- Work instruction -
Could you copy each line of the listing that holds "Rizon"?

::::::::

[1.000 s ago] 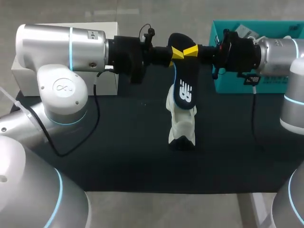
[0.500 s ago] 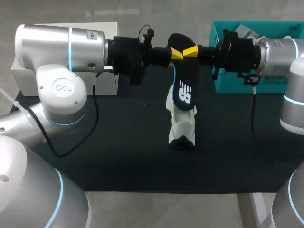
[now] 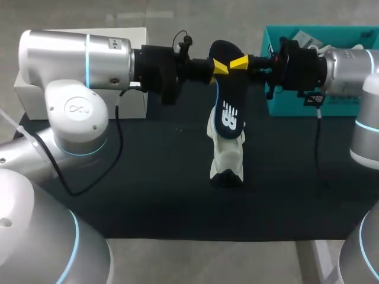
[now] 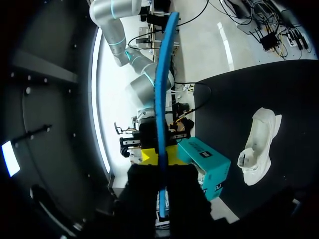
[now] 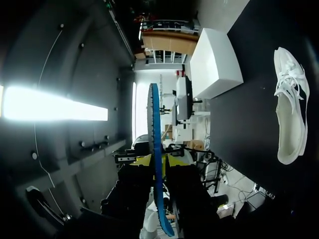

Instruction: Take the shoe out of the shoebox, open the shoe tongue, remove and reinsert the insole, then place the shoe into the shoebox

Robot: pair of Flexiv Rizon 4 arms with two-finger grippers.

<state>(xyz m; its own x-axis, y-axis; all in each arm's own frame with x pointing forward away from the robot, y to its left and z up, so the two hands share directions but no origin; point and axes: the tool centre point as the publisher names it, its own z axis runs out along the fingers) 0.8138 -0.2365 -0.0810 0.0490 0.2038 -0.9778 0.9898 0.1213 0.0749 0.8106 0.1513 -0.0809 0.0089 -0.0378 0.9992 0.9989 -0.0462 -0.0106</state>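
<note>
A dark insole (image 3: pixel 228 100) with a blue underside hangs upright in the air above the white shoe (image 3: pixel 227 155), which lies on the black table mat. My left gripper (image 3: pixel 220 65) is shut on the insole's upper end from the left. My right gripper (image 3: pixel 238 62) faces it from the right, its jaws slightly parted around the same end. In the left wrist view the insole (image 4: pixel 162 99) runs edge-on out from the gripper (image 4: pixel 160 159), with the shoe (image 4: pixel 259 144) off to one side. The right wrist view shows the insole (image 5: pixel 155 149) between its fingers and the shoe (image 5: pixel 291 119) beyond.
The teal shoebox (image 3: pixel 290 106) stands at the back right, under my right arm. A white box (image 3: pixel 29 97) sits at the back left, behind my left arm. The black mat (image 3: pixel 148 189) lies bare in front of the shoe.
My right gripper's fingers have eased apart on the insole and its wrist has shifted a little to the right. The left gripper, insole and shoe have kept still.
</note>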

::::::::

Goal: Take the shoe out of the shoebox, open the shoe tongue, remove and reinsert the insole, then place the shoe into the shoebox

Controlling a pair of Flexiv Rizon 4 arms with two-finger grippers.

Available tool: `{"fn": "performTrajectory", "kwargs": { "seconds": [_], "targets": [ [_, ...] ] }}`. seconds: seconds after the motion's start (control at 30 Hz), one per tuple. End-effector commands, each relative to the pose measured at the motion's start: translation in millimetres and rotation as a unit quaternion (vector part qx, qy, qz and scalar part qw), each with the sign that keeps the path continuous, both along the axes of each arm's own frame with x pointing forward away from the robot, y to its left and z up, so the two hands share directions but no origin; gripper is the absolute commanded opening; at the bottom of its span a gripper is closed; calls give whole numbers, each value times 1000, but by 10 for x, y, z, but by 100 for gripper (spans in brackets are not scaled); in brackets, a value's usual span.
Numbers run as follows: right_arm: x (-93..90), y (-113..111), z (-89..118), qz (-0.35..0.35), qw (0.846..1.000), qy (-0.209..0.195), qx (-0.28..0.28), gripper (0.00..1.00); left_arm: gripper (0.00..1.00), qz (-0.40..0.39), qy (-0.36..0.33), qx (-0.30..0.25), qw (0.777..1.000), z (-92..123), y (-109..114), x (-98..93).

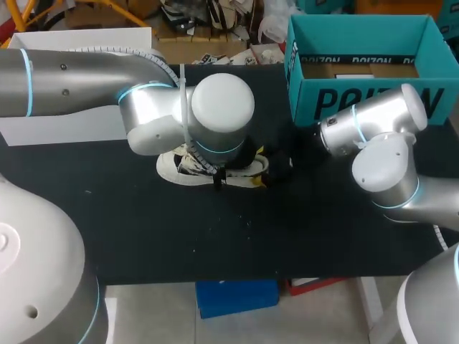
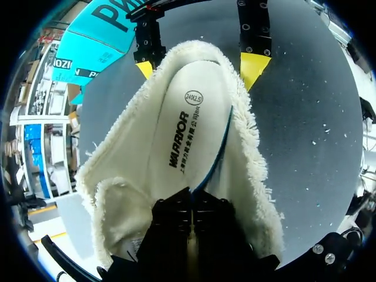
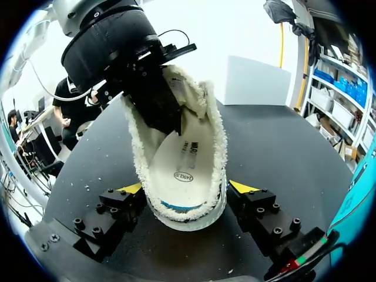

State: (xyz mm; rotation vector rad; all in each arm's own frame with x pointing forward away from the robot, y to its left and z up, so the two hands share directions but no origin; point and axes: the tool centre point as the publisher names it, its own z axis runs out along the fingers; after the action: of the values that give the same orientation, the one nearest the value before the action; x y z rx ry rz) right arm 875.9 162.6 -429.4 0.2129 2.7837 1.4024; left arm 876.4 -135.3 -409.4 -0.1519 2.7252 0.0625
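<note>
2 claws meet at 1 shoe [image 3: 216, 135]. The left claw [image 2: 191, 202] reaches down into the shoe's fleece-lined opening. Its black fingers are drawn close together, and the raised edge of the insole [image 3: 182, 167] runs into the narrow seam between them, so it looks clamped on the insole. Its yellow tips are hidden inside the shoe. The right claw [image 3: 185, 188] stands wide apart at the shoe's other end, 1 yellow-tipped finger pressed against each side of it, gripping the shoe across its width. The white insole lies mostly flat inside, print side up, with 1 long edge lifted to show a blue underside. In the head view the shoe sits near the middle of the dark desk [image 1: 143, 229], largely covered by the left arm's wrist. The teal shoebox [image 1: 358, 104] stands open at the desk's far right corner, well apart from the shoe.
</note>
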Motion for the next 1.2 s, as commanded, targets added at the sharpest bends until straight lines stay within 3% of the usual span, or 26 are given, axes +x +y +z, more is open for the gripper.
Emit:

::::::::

- Solution to this problem -
Robot: pair of Flexiv Rizon 4 arms with two-finger grippers.
Controlling a pair of Flexiv Rizon 4 arms with two-finger grippers.

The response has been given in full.